▶ _Exercise_:
Take the lines below from the one with "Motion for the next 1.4" through the one with "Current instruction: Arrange" and retype them exactly. Include nothing else, and no pictures.

Excerpts from a dataset:
⁂

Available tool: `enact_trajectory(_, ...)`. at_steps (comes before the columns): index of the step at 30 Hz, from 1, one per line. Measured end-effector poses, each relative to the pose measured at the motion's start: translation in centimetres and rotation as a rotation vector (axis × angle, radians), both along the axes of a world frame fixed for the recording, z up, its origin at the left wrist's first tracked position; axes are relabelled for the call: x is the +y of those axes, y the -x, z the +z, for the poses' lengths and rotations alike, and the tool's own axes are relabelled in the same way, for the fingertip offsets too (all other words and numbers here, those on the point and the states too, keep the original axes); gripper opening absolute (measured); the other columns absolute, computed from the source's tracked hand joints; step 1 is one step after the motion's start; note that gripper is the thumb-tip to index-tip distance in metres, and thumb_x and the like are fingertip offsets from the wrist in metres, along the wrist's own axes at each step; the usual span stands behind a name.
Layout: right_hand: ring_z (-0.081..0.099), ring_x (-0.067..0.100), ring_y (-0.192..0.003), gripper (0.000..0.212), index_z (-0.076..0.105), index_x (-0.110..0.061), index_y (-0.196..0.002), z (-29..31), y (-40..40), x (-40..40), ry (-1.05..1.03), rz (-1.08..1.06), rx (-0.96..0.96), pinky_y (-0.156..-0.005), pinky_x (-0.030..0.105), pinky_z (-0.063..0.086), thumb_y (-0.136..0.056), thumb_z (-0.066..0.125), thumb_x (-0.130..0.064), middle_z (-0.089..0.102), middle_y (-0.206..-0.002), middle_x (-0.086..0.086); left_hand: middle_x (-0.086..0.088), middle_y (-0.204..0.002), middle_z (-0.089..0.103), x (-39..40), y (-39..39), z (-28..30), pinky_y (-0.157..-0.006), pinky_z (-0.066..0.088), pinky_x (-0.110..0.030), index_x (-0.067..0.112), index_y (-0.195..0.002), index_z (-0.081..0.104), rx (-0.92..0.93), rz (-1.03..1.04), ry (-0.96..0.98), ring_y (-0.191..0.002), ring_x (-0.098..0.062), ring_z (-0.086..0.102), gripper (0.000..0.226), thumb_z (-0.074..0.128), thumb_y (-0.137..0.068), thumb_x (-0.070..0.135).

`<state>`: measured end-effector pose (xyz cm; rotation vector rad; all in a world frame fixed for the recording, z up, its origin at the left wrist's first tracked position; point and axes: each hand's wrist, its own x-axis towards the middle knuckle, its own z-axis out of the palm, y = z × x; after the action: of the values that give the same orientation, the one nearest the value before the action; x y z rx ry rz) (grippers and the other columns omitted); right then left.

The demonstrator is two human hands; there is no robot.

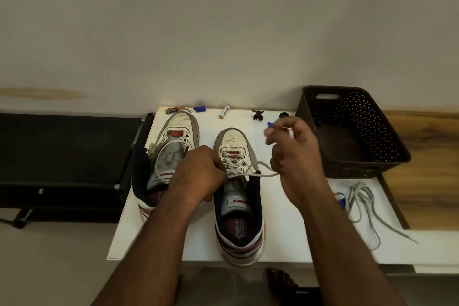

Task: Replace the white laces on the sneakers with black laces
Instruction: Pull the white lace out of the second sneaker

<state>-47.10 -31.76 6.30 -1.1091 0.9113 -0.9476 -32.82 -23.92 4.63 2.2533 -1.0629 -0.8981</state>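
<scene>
I'm on the right sneaker (238, 196), centre frame, its white lace (258, 174) half out. My left hand (198, 174) is curled against the eyelets to steady the shoe; I can't tell if its grip pinches anything. My right hand (293, 156) pinches the lace, drawing it toward the right of the frame to pull it free. Two sneakers; the left sneaker (171, 154) holds one loose loop. One removed lace (362, 204) lies lower right on the surface (198, 236). One dark basket (352, 129) sits upper right.
</scene>
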Motion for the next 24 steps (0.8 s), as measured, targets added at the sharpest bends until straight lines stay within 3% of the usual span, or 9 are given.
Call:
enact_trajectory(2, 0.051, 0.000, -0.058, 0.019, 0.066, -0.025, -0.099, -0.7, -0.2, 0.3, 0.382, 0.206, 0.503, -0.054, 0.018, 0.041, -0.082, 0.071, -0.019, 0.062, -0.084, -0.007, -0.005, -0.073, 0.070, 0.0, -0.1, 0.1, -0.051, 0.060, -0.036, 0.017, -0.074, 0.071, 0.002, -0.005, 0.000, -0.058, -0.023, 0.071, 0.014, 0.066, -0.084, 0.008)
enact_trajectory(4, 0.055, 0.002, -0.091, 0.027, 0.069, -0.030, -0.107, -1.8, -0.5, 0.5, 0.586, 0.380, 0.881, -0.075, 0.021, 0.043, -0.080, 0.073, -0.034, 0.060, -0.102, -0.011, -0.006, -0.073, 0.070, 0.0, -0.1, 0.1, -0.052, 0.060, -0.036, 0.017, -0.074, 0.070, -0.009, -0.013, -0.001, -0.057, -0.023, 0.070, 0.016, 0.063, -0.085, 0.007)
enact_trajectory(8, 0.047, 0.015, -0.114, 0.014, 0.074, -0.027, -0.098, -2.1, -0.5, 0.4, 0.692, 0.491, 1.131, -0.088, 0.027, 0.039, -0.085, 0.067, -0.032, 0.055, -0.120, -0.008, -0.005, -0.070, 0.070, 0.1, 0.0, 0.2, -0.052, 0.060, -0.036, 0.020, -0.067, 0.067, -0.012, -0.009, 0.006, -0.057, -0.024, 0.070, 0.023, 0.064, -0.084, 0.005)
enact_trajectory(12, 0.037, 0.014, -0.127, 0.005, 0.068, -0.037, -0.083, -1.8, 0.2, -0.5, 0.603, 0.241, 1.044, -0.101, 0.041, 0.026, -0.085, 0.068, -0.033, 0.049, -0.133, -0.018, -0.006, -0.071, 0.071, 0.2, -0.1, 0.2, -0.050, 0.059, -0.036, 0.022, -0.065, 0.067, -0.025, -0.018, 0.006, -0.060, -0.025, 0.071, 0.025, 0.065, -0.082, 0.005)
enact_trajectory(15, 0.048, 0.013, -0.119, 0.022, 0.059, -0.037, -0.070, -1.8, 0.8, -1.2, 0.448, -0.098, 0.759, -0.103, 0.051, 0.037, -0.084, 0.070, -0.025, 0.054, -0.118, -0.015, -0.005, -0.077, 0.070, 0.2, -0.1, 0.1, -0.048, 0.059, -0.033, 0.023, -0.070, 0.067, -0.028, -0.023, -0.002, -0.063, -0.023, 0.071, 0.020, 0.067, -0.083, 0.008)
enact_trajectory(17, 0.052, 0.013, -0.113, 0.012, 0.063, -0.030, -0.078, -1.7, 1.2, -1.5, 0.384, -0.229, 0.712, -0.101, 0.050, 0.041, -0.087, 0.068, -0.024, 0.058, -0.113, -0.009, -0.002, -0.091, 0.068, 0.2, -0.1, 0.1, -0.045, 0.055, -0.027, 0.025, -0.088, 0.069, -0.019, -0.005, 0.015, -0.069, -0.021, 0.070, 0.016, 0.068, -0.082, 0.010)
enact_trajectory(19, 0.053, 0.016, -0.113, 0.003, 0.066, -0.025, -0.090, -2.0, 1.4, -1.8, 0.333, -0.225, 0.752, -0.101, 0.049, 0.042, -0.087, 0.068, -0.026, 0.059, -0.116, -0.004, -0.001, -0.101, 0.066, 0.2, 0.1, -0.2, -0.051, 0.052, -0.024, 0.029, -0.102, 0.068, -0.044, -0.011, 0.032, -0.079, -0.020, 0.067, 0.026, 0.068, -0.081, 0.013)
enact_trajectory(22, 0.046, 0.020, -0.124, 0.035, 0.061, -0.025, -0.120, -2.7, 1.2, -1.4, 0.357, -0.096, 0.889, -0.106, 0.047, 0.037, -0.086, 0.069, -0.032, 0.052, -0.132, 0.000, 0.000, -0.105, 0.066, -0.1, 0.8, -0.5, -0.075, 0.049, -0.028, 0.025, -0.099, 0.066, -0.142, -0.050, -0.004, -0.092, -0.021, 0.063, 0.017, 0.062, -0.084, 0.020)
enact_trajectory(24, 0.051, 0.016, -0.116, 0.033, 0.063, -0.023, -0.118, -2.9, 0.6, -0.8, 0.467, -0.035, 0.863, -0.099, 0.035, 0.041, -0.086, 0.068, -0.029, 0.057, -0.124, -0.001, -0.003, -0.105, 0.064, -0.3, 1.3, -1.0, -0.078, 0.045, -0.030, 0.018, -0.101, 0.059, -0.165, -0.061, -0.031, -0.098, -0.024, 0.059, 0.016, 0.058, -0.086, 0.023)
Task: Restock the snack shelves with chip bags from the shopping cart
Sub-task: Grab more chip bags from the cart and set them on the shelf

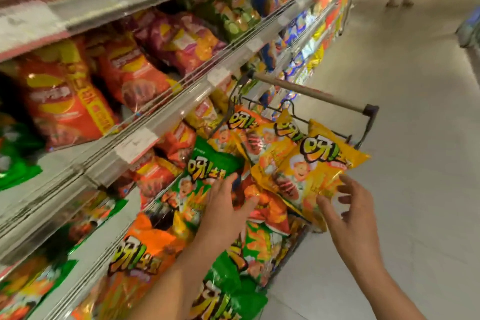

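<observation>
Forearms fill the bottom of my feed, both reaching toward the shopping cart (368, 112). Left hand (226, 205) hangs over the heap in the cart, fingers spread and nearly straight, tips on or just above the green chip bag (207, 171); contact unclear, nothing gripped. Right hand (348, 205) sits at the cart's right edge, fingers loosely curled and apart, thumb tip against the lower edge of the yellow chip bag (311, 171); not closed on it yet.

Yellow bag lies on top of the pile, overhanging the cart's right rim. More orange and green bags are stacked beneath. Snack shelves (145, 138) run just left of the cart, mostly stocked, with bare patches in the rows nearest me.

Risks as I judge them:
- overhanging yellow bag slides to the floor if nudged before it's pinched
- foil is slick, so a weak grab slips
- pulling one bag drags its neighbours out of the heap
- frame is motion-blurred, so aim is uncertain
</observation>
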Motion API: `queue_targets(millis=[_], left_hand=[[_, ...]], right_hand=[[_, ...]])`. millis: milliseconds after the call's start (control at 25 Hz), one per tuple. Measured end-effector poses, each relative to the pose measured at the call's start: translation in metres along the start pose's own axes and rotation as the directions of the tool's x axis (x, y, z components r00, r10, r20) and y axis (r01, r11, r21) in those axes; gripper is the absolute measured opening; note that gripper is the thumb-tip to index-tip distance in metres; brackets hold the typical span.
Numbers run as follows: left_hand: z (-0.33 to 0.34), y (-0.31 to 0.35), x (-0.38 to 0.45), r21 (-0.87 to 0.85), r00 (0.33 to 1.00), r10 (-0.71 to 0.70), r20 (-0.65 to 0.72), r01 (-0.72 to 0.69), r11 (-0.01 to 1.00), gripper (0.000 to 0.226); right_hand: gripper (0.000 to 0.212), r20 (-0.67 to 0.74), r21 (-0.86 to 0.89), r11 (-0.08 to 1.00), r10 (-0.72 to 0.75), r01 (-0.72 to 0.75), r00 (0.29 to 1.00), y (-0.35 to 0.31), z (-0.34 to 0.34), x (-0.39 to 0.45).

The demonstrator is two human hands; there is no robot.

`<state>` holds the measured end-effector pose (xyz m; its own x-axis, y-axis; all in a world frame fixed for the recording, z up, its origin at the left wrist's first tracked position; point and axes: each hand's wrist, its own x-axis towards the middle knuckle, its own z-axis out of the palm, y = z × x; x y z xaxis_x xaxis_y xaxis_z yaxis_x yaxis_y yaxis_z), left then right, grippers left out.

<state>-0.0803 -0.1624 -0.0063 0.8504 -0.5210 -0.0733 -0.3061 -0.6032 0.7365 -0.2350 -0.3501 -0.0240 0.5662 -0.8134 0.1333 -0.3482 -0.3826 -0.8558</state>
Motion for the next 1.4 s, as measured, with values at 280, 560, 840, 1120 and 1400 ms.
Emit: queue_targets(millis=[280, 560, 840, 1120, 1400], left_hand=[[0.015, 0.05, 0.11, 0.215, 0.991, 0.077, -0.113, -0.052, 0.975, 0.101], [0.02, 0.052, 0.152, 0.594, 0.988, -0.117, 0.101, 0.034, 0.803, 0.118], [-0.015, 0.033, 0.14, 0.246, 0.96, -0.146, 0.24, 0.085, 0.966, 0.076], [-0.052, -0.01, 0.088, -0.159, 0.976, -0.164, 0.141, 0.186, 0.97, 0.048], [-0.088, -0.04, 0.016, -0.263, 0.991, -0.121, 0.049, 0.13, 0.956, 0.055]], right_hand=[[0.022, 0.254, 0.365, 0.846, 0.312, -0.389, 0.916, 0.026, 0.013, 0.043], [0.037, 0.335, 0.467, 0.748, 0.344, -0.471, 0.877, 0.047, 0.022, 0.05], [0.042, 0.412, 0.563, 0.66, 0.298, -0.497, 0.861, 0.045, 0.013, 0.05], [0.051, 0.408, 0.581, 0.687, 0.217, -0.435, 0.887, 0.038, 0.008, 0.038], [0.054, 0.45, 0.548, 0.743, 0.124, -0.383, 0.884, 0.012, 0.018, 0.015]])
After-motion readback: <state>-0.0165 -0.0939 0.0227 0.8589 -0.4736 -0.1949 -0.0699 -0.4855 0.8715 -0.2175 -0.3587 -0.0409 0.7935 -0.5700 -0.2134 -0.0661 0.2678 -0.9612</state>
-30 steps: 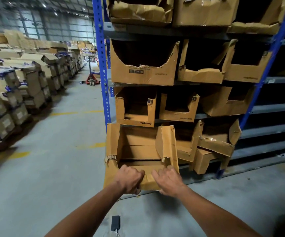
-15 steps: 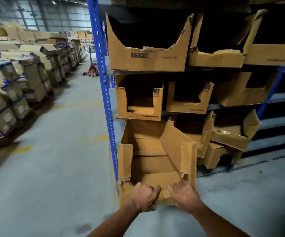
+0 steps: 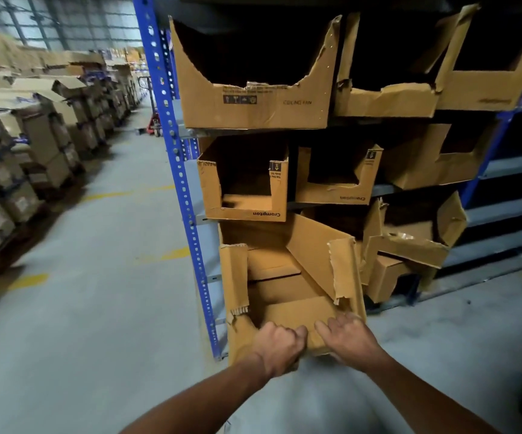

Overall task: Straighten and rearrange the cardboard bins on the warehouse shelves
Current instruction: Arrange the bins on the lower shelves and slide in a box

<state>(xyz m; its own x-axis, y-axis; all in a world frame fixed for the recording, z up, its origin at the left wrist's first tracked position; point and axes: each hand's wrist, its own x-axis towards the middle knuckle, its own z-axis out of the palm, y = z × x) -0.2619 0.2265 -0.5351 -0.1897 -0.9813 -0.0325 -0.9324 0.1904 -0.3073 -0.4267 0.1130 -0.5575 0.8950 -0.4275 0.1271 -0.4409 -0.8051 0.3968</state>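
Observation:
A torn open-front cardboard bin [image 3: 303, 277] sits on the lowest shelf, beside the blue upright [image 3: 172, 145]. My left hand [image 3: 276, 347] and my right hand [image 3: 348, 338] both grip its low front lip. Its right wall is ragged and leans inward. Above it a Crompton bin [image 3: 244, 195] and a second one [image 3: 337, 183] stand on the middle shelf. A wide ceiling-fan bin [image 3: 253, 101] rests on the shelf above. Crumpled bins [image 3: 409, 249] lie askew to the right of the held bin.
Grey shelf boards [image 3: 510, 214] run off to the right. Stacks of taped cartons [image 3: 34, 145] line the left side of the aisle. A red pallet jack [image 3: 153, 123] stands far down the grey floor. Yellow floor lines [image 3: 28, 280] cross the aisle.
The held bin has moved from left of the upright to right of it, in under the Crompton bin. Both hands stay on its front lip. The view has moved closer to the rack.

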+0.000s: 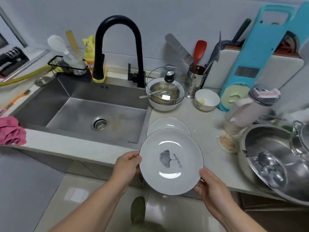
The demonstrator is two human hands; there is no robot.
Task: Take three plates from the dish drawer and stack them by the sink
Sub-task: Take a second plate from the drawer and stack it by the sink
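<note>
Head-camera view of a kitchen: at left, the steel sink under a black faucet; at centre, a person's left hand and right hand each clamp a grip on opposite edges of a white plate with a leaf motif, held over the near edge of the surface. Just beyond it, a second plate lies on the surface beside the sink. At right, a steel basin overhangs the near edge. A tilted or off-centre set-down could chip a rim or leave the stack teetering.
</note>
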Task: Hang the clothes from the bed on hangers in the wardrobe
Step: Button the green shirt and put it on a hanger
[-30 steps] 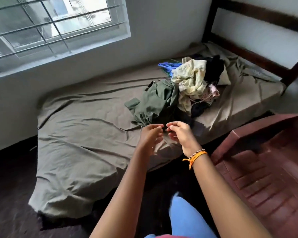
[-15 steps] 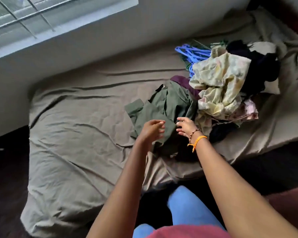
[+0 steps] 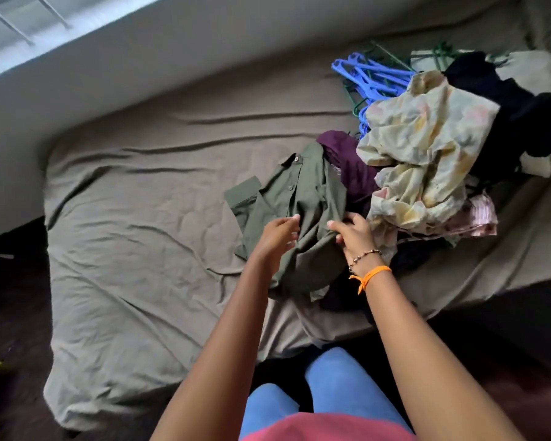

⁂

▶ _Output below_:
Motion for the next 1.4 s, as measured, with values at 280, 560, 840, 1120 and 1400 ms.
Emit: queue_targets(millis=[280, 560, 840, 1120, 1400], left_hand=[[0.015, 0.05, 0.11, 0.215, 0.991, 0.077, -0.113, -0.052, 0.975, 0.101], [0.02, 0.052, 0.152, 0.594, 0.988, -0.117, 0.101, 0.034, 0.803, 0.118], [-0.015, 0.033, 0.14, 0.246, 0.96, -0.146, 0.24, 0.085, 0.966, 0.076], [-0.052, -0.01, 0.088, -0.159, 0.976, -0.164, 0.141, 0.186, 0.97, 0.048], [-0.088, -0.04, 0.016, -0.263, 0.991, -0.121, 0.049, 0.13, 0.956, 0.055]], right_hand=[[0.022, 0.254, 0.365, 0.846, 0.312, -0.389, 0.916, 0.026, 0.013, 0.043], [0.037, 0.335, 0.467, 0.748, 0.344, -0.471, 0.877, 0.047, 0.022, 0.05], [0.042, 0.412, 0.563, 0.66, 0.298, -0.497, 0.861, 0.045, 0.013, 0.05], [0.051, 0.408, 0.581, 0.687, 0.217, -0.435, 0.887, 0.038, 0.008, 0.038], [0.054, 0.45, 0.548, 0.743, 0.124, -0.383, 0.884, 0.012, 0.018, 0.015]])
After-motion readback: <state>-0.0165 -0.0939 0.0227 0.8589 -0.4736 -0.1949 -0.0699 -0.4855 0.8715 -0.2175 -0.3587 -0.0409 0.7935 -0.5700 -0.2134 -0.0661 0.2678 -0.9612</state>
-30 steps: 
-15 steps: 
+0 steps: 

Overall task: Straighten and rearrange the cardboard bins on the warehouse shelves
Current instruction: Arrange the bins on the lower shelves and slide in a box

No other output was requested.